## [TASK INSTRUCTIONS]
Copy the data exactly. Images are the one exception.

───── DATA PROVIDED

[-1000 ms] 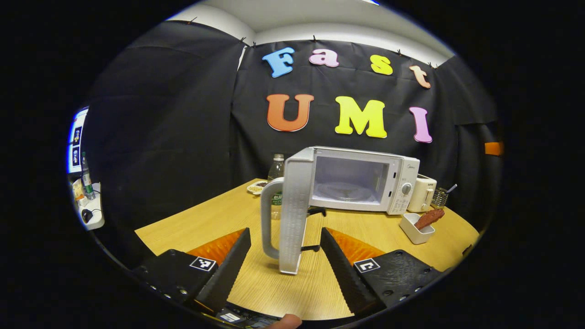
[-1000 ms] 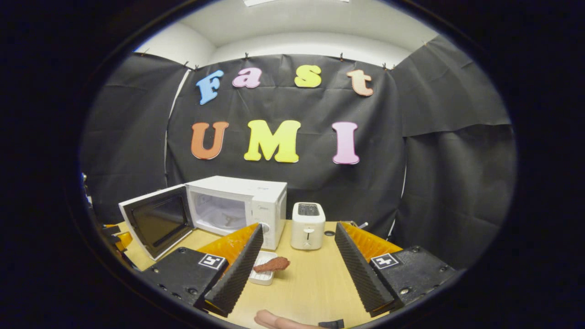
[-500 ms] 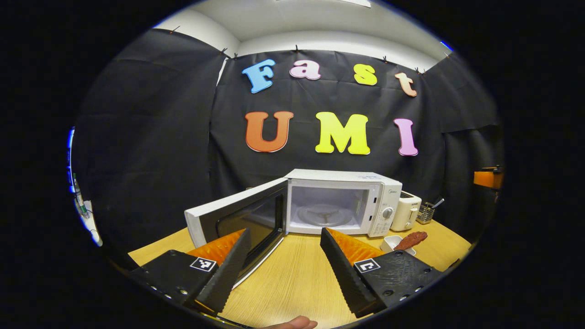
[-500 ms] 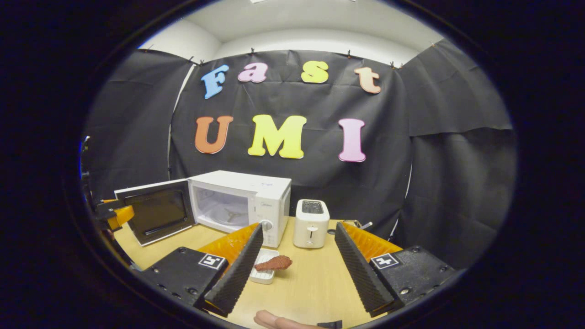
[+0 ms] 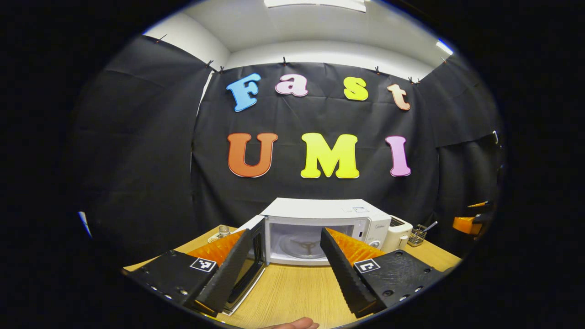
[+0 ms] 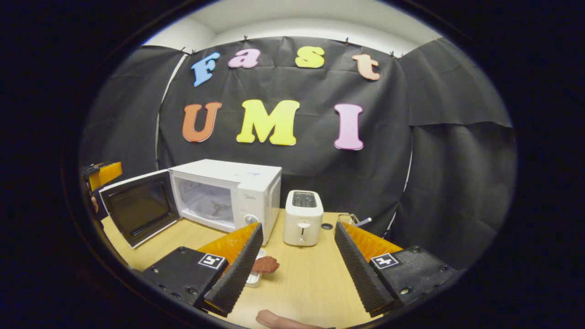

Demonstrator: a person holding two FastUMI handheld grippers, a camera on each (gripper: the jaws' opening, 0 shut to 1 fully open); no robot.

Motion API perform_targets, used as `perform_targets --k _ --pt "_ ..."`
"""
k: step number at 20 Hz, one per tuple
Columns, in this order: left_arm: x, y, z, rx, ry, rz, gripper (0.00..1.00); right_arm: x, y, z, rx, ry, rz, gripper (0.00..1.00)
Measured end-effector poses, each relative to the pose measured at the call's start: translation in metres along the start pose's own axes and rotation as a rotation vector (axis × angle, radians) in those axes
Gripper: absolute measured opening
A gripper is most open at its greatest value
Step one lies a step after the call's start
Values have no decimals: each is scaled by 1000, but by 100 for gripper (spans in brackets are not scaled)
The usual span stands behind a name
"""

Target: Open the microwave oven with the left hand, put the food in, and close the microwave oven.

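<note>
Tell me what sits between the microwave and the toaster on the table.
Nothing: in the right gripper view only bare table shows between the microwave and the toaster, which stand side by side, apart.

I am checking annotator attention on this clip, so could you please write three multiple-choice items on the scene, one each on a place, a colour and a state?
1. Where does the toaster stand?
A. Beside the microwave's control side
B. On top of the microwave
C. Inside the microwave

2. What colour is the microwave's casing?
A. Black
B. White
C. Red

3. What state is the microwave door in?
A. Shut
B. Swung open
C. Removed

Key: 1 A, the toaster sits on the table next to the dial side. 2 B, the casing is white. 3 B, the door stands wide and the cavity shows.
</note>
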State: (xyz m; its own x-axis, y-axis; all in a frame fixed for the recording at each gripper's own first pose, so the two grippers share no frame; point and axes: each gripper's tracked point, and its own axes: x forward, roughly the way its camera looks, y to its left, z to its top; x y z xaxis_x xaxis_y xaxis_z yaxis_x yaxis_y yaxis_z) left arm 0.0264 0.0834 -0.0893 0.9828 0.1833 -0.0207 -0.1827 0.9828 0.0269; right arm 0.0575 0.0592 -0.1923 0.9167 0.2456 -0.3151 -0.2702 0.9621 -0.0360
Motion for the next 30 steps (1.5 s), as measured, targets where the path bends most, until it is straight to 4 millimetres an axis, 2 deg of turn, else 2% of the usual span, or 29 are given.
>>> perform_targets --k 4,5,6,7,10,11,12,13,14,15,16,17,18,20,23,26,27,30 --pt "2 -21 29 -27 -43 -67 93 34 6 -24 45 79 57 100" --pt "1 -21 40 -20 -59 -70 94 44 5 -33 67 116 61 93" --pt "0 -20 45 -5 -69 -65 93 53 6 -43 90 151 71 93" --pt "-1 -17 48 13 -76 -48 93 63 9 -51 109 182 89 100" --pt "-9 -24 50 37 -83 -49 93 88 20 -84 185 309 154 97" --pt "-10 -26 50 26 -85 -56 93 92 25 -94 218 357 179 82" --pt "-11 -28 48 9 -83 -63 93 96 33 -103 253 399 219 92" --pt "-14 -30 46 -5 -76 -70 94 96 43 -110 287 438 268 92" --pt "-16 -31 45 -12 -74 -76 94 98 51 -116 326 470 308 90" --pt "-17 -31 44 -11 -73 -77 93 100 56 -122 352 502 338 79" --pt "-19 -29 43 -3 -69 -72 93 103 58 -130 373 535 357 90" --pt "-21 -27 40 9 -61 -63 93 106 58 -139 392 565 360 90" --pt "-22 -25 39 19 -58 -51 93 108 59 -146 414 594 367 78" --pt "-25 -24 37 32 -56 -43 93 111 66 -157 471 653 415 71" --pt "-26 -24 28 31 -29 -39 93 110 76 -168 643 742 481 30" --pt "-28 -19 24 32 -19 -33 93 103 71 -161 674 711 482 5" --pt "-29 -17 23 32 -19 -32 93 100 67 -157 651 696 469 12" --pt "-32 -13 20 28 -13 -37 93 85 59 -141 576 628 427 12"
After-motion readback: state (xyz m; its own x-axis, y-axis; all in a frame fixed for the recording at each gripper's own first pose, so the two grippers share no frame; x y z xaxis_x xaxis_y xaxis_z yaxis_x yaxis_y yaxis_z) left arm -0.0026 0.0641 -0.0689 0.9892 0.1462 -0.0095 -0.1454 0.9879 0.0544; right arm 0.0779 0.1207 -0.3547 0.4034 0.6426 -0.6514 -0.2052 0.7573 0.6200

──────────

## [WRITTEN RESPONSE]
[-1000 ms] 
[-1000 ms] 
[-500 ms] 
[-500 ms] 
[+0 ms] 
[+0 ms] 

Demonstrator: a person holding two FastUMI handheld grippers, a camera on each (gripper: the jaws' opening, 0 shut to 1 fully open); no robot.

Motion API perform_targets, used as `perform_targets --k _ --pt "_ ..."`
"""
k: step number at 20 Hz, one per tuple
Columns, in this order: left_arm: x, y, z, rx, ry, rz, gripper (0.00..1.00); right_arm: x, y, z, rx, ry, rz, gripper (0.00..1.00)
Measured end-effector poses, each relative to the pose measured at the call's start: translation in metres along the start pose's own axes and rotation as a rotation vector (axis × angle, radians) in those axes
Gripper: absolute measured opening
A gripper is most open at its greatest value
Step one lies a step after the call's start
Values have no decimals: each is scaled by 1000, but by 100 for gripper (spans in brackets are not scaled)
The usual span stands behind a name
"""

Target: Open the microwave oven with the left hand, put the food in, and close the microwave oven.

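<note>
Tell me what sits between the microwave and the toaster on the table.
Nothing: in the right gripper view only bare table shows between the microwave and the toaster, which stand side by side, apart.

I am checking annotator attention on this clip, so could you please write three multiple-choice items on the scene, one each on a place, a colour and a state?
1. Where does the toaster stand?
A. Beside the microwave's control side
B. On top of the microwave
C. Inside the microwave

2. What colour is the microwave's casing?
A. Black
B. White
C. Red

3. What state is the microwave door in?
A. Shut
B. Swung open
C. Removed

Key: 1 A, the toaster sits on the table next to the dial side. 2 B, the casing is white. 3 B, the door stands wide and the cavity shows.
</note>
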State: (xyz m; its own x-axis, y-axis; all in a frame fixed for the recording at each gripper's own first pose, so the two grippers share no frame; point and axes: each gripper's tracked point, and its own axes: x forward, roughly the way its camera looks, y to its left, z to its top; x y z xaxis_x xaxis_y xaxis_z yaxis_x yaxis_y yaxis_z) left arm 0.0264 0.0834 -0.0893 0.9828 0.1833 -0.0207 -0.1827 0.9828 0.0269; right arm 0.0575 0.0592 -0.1923 0.9167 0.2456 -0.3151 -0.2702 0.9621 -0.0360
Motion for the next 30 steps (1.5 s), as measured, targets where the path bends most, until it is straight to 4 millimetres an axis, 2 deg of turn, else 2% of the usual span, or 29 are given.
>>> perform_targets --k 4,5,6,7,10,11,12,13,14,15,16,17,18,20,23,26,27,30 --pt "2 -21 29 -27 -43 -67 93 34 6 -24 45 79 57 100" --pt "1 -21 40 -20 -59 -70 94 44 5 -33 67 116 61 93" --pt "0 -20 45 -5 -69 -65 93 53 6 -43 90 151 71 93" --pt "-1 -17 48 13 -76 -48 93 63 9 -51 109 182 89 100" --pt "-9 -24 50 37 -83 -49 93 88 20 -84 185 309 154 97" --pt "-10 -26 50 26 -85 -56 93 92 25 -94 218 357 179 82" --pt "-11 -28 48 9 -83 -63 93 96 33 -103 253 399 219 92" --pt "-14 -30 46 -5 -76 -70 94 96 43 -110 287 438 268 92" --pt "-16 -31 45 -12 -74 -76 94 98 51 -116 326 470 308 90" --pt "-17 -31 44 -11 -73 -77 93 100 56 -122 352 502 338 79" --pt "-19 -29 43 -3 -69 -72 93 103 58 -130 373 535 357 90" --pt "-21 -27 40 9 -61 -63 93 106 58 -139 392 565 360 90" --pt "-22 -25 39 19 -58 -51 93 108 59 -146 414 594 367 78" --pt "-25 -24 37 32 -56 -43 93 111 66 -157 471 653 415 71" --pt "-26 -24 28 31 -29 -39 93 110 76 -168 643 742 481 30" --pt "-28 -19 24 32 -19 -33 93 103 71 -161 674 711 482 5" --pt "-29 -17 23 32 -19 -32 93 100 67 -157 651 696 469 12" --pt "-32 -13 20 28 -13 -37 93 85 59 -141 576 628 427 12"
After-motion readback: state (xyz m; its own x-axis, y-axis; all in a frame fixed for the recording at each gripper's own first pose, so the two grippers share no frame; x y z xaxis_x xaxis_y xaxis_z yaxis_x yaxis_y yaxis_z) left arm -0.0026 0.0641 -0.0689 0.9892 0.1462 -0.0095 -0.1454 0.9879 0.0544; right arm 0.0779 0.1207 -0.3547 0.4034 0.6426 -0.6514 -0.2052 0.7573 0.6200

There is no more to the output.